▶ Exercise prompt: Quote all of the data exactly as given. Skip every picture it contains.

▶ Raw data:

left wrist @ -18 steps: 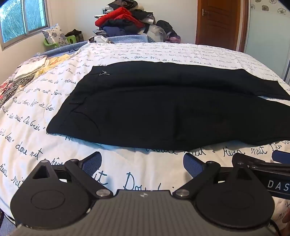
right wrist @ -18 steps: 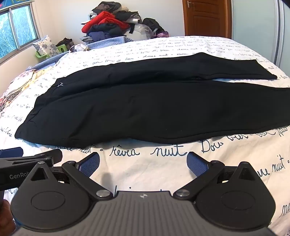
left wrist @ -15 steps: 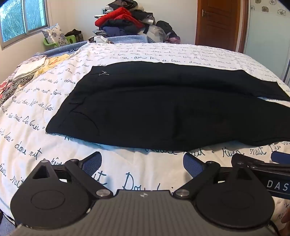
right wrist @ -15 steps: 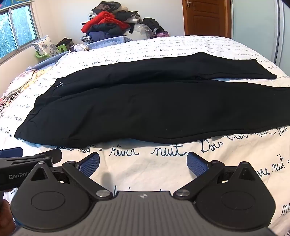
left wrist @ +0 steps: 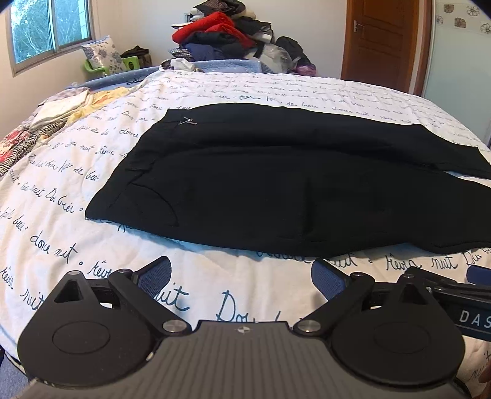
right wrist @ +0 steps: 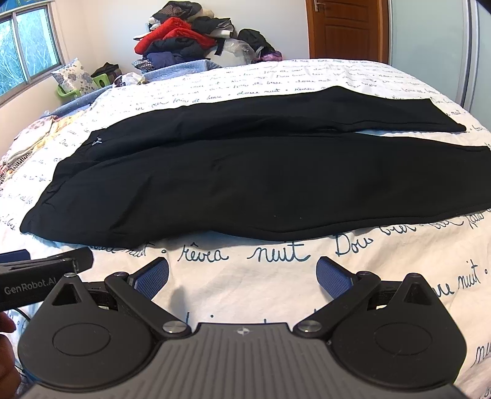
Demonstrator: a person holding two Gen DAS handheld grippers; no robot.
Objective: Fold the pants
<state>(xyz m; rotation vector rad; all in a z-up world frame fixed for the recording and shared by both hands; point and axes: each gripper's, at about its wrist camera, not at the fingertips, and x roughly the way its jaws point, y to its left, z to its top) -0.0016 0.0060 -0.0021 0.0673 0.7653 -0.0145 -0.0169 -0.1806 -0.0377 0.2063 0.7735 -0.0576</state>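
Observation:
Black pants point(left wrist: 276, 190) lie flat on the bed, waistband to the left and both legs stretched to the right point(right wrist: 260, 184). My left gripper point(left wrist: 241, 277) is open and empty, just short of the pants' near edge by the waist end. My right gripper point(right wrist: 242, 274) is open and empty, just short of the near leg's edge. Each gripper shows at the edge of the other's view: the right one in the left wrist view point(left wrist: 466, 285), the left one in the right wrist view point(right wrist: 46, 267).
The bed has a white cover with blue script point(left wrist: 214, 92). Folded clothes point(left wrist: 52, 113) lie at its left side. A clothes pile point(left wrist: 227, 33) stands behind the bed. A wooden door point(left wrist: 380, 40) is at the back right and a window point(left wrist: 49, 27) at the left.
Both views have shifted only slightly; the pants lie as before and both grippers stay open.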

▶ Task solution:
left wrist @ -18 steps: 
right wrist @ -18 steps: 
left wrist @ -15 steps: 
right wrist @ -15 steps: 
left wrist @ +0 steps: 
right wrist @ +0 steps: 
Demonstrator: a person holding two Gen DAS handheld grippers; no robot.
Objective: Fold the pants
<state>(xyz m; rotation vector rad; all in a z-up world frame fixed for the recording and shared by both hands; point and axes: each gripper's, at about its wrist camera, not at the fingertips, and x roughly the way its jaws point, y to its left, z to its top) -0.0016 0.0060 -0.0021 0.0673 0.7653 -0.0145 -0.0169 -0.1806 -0.0377 0.2063 0.7735 -0.0576</state>
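Observation:
Black pants point(left wrist: 276, 190) lie flat on the bed, waistband to the left and both legs stretched to the right point(right wrist: 260, 184). My left gripper point(left wrist: 241, 277) is open and empty, just short of the pants' near edge by the waist end. My right gripper point(right wrist: 242, 274) is open and empty, just short of the near leg's edge. Each gripper shows at the edge of the other's view: the right one in the left wrist view point(left wrist: 466, 285), the left one in the right wrist view point(right wrist: 46, 267).
The bed has a white cover with blue script point(left wrist: 214, 92). Folded clothes point(left wrist: 52, 113) lie at its left side. A clothes pile point(left wrist: 227, 33) stands behind the bed. A wooden door point(left wrist: 380, 40) is at the back right and a window point(left wrist: 49, 27) at the left.
Both views have shifted only slightly; the pants lie as before and both grippers stay open.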

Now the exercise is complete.